Toward a generalized framework for the analysis of historical data used in 'resurvey' studies
Long-term, large-scale environmental change necessitates empirical studies that span time frames from decades to centuries. As this length of time often precludes planned experiments, an increasingly popular option in ecology is the “resurvey” study, or the revisitation of past research sites. The unplanned nature of resurveys, however, brings challenges and potential inferential pitfalls to the contemporary researcher. An important emerging issue is how researchers can use historical survey data—which may greatly differ in methodological properties from contemporary data—to make analytically robust comparisons. Previous work has largely acknowledged the problems of such comparisons while employing a diverse set of strategies, statistical or otherwise, to account for errors. While no single analytical framework will satisfy the needs of all researchers, the increasing popularity and scientific value of resurvey studies demands a generalized accounting of inferential problems as well as common strategies for overcoming them.

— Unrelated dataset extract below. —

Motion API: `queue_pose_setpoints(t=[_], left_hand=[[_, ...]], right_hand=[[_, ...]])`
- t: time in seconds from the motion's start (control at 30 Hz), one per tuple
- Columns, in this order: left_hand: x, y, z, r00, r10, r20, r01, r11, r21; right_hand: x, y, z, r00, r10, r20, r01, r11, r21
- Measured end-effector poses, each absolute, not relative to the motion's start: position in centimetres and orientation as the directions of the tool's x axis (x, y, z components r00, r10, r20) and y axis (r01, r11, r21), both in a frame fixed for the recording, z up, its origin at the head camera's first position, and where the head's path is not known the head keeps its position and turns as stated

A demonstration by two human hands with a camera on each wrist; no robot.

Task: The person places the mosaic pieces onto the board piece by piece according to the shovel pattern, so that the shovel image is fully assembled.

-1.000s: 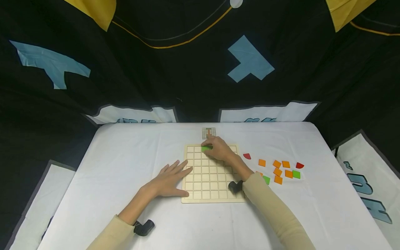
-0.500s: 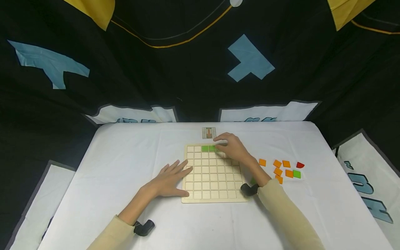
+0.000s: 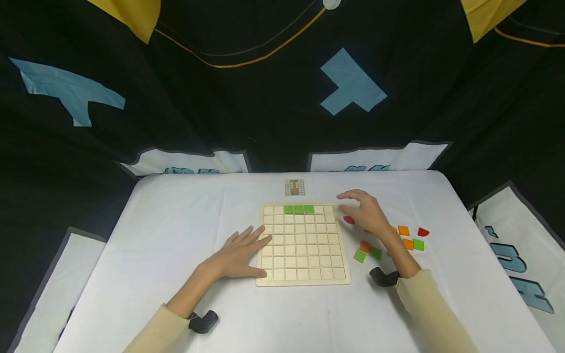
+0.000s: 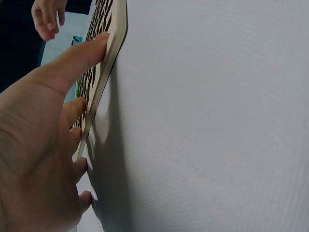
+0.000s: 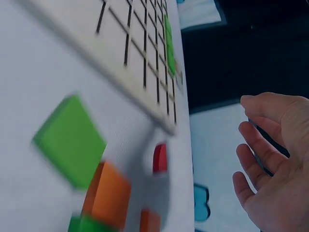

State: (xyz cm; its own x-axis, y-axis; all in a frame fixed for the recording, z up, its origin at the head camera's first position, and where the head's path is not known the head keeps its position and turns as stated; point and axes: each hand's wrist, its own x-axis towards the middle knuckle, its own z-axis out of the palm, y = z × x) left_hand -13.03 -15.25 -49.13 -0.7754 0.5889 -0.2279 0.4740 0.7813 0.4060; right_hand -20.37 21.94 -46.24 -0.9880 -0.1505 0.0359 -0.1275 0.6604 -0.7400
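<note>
A square wooden grid board [image 3: 304,245] lies on the white table. Three green square tiles [image 3: 298,209] sit side by side in its far row. My left hand [image 3: 240,252] rests with spread fingers on the board's left edge, the thumb near its front left corner. Off the board's right side, my right hand [image 3: 364,211] hovers above the table with loosely bent fingers and nothing in them. Close below it lies a red rounded piece [image 3: 348,220], also seen in the right wrist view as a red piece [image 5: 160,158]. Part of the loose tiles is hidden by the right arm.
Beyond the board lies a small pattern card [image 3: 295,187] with a grid printed on it. Loose orange tiles [image 3: 403,230], green tiles [image 3: 359,255] and another red piece [image 3: 423,232] are scattered to the right. A black patterned curtain [image 3: 247,108] hangs behind the table.
My right hand has let go of green tiles in the far row and moved right, off the board. Three green tiles now show there. My left hand has stayed put.
</note>
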Motion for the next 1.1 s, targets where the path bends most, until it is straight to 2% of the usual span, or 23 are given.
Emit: queue_pose_setpoints(t=[0.23,0.7,1.1], left_hand=[[-12.9,-15.3,-49.2,-0.777,0.589,-0.223,0.472,0.779,0.414],[-13.0,-15.3,-49.0,-0.781,0.581,-0.227,0.468,0.786,0.404],[-13.0,-15.3,-49.1,-0.776,0.593,-0.214,0.478,0.774,0.414]], right_hand=[[-18.9,24.8,-47.0,-0.995,-0.095,-0.021,-0.048,0.661,-0.749],[-16.8,29.2,-50.1,-0.993,-0.114,-0.033,-0.062,0.735,-0.675],[-16.2,29.6,-50.7,-0.992,-0.118,-0.056,-0.054,0.76,-0.648]])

This talk will outline how statistical methods can be used to account for bias derived from issues such as imperfect detection, changing taxonomies, inability to re-find survey sites, differing survey methodologies, and varying levels of survey effort. Among various options, emphasis will be placed on the flexible nature of occupancy models to allow the inclusion, characterization, and estimation of multiple sources of uncertainty deriving from the resurvey process. Examples will be drawn from a centennial resurvey of birds in the Sierra Nevada of California, illustrating how distribution limits, site occupancy, and community metrics can be estimated from historical data while accounting for survey-based uncertainty. While such analytical tools show great potential in resurvey studies, their prospective success relies on the standards by which both historical data and contemporary data are collected. Thus, I will conclude by highlighting the survey attributes—including temporally replicated samples—that facilitate occupancy comparisons. Incorporating these features into survey methodologies will aid the measurement of occurrence change whether investigators are resurveying the past or setting baselines for the future.